Training your machine learning models properly

Machine learning (ML) is when algorithms learn from data to find patterns, make decisions and evaluate their performance using a specified dataset. This is useful for applications such as image analysis in remote sensing work. Recently, deep learning – a subclass of ML – has become increasingly popular for image processing and computer vision problems.

While ML models are becoming more utilised across a number of industries, from agriculture to mining, the models can only be as good as the dataset they are trained on. This means that generating a suitable dataset for training an ML model is of the utmost importance.

Let’s look at the process of collecting ML training data and what an ideal dataset looks like in the context of geospatial information systems (GIS) and remote sensing problem-solving applications.
 

Step 1: Identify your inputs and outputs

The first step towards building an ideal ML model is identifying the available input data sources and desired outputs.
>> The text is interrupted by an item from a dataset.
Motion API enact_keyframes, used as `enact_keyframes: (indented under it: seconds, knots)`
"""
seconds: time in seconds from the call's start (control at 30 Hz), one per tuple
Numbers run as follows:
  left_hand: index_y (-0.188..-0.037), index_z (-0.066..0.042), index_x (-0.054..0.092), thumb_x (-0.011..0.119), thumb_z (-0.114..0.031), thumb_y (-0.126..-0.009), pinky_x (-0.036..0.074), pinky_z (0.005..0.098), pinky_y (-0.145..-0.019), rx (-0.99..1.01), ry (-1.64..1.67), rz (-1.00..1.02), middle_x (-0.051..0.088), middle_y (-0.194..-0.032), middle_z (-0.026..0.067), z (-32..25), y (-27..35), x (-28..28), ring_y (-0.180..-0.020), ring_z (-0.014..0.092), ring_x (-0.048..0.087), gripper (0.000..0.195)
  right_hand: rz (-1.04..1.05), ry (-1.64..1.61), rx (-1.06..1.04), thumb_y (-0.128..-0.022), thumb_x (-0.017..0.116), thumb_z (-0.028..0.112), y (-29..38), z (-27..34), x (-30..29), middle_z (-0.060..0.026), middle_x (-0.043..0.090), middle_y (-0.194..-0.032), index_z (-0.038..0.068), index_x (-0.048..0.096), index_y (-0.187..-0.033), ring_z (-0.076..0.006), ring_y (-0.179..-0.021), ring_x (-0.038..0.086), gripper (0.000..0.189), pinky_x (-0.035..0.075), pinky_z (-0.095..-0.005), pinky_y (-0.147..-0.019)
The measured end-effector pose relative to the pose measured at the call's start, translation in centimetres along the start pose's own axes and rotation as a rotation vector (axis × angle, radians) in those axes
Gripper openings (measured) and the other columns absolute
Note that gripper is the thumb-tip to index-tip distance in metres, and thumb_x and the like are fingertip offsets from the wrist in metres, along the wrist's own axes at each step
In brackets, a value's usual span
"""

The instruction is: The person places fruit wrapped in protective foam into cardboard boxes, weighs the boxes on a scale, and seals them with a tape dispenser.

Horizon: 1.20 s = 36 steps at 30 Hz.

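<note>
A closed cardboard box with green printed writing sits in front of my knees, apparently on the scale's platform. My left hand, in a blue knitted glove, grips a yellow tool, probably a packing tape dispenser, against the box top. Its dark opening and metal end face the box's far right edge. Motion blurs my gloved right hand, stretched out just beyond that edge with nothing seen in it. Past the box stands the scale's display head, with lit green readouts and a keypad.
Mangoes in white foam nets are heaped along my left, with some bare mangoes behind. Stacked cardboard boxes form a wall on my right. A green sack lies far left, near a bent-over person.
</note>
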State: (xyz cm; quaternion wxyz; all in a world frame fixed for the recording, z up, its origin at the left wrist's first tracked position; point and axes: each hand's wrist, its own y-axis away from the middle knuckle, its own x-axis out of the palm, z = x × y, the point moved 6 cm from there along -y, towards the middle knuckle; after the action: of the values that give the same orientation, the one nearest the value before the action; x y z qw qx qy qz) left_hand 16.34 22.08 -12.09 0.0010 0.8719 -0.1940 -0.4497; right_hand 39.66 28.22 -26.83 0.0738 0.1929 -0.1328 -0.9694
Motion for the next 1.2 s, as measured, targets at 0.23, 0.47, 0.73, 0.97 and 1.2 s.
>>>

The usual input source in remote sensing projects is imagery, either satellite or aerial.

 

Next, we need to identify the output that we want to get from the ML model. 

Let’s look at three simple types of image recognition input sources that we can use to base our ML model off, and the outputs they give back:

  1. Image classification methods that output one class or label per image/tile. 
  2. Object detection methods that only focus on finding and output a bounding box approximation for objects of interest. 
  3. Instance segmentation approaches that classify each pixel in an image to the desired class. 

The figure below illustrates the various image recognition approaches:

images recognition approaches

Step 2: Finalise a training data collection protocol

Once we have shortlisted a ML approach for our project, the next step is to finalise a training data collection protocol. This protocol contains instructions on how to annotate the imagery. For example, if we are to pursue an object detection approach, we will need bounding boxes drawn around the features of interest and a class label assigned to each box. 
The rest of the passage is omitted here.